**ABSTRACT**
### Grassmannian Beamforming for Multiple-Input Multiple-Output Wireless
Systems

#### David Love, Robert Heath, and Thomas Strohmer

Transmit and receive beamforming is an
attractive, low-complexity technique for exploiting the
significant diversity that is available in multiple-input and
multiple-output (MIMO) wireless systems. Unfortunately, optimal
performance requires either complete channel knowledge or
knowledge of the optimal beamforming vector which is difficult to
realize in practice. In this paper, we propose a quantized maximum
signal-to-noise ratio beamforming technique where the receiver
only sends the label of the best weight vector in a predetermined
codebook to the transmitter.
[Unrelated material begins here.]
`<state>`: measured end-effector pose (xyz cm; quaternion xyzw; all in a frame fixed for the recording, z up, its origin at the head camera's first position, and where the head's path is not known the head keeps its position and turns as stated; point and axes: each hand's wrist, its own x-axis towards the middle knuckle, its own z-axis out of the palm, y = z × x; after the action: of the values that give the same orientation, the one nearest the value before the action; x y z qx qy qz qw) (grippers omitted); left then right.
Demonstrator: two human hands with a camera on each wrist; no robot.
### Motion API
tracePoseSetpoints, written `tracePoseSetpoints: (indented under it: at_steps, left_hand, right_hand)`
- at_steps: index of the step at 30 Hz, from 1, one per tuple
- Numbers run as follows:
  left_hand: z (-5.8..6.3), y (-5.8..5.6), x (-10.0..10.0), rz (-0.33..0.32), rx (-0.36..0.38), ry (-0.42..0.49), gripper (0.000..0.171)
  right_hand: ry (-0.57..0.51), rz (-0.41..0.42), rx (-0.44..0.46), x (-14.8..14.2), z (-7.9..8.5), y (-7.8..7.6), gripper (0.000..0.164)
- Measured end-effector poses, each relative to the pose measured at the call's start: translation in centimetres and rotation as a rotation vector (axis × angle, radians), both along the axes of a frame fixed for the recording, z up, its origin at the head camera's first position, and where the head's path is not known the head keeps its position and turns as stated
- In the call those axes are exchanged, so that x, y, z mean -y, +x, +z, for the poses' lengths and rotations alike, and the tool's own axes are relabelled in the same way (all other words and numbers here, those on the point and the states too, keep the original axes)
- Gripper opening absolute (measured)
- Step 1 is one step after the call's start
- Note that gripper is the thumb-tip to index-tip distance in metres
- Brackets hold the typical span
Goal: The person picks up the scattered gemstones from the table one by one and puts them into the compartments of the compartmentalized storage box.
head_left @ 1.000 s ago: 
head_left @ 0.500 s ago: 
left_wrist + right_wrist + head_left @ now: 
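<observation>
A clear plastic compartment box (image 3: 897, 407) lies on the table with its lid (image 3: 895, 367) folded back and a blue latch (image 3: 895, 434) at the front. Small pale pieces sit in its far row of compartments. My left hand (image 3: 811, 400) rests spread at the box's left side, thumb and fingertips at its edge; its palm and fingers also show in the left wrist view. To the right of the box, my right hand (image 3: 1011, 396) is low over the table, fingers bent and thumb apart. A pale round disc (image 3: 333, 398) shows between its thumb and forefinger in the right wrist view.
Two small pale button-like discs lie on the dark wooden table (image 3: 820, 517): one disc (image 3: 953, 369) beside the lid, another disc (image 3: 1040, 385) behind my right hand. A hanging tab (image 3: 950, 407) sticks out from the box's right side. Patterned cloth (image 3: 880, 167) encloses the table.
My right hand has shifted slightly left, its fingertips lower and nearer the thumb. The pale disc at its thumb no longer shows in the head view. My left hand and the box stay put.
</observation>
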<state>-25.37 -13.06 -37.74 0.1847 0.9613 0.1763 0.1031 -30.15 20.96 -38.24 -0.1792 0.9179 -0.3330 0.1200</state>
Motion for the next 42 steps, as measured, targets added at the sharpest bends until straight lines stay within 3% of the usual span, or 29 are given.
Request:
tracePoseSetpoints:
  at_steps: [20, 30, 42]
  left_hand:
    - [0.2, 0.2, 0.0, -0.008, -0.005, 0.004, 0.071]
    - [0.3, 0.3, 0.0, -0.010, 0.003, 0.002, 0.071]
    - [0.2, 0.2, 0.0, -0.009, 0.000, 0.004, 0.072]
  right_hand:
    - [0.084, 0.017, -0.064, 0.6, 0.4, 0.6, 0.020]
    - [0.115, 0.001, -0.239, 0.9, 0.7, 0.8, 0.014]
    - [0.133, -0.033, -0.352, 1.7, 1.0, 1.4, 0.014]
We develop optimal codebooks for
i.i.d. Rayleigh fading matrix channels. We derive the distribution
of the optimal transmit weight vector and use this result to bound
the SNR degradation as a function of the quantization. A codebook
design criterion is proposed by exploiting the connections between
the quantization problem and Grassmannian line packing. The design
criterion is flexible
enough to allow for side constraints on the codebook vectors. Bounds on
the maximum distortion with the resulting Grassmannian codebooks follow
naturally
from the nature of the code. A proof is given that any system using an
overcomplete
codebook for transmit diversity and maximum ratio combining obtains a
diversity on the
order of the product of the number of transmit and receive antennas.
Bounds on the loss
in capacity due to quantization are derived. Monte Carlo simulations are
presented that compare
the symbol error probability for different quantization strategies.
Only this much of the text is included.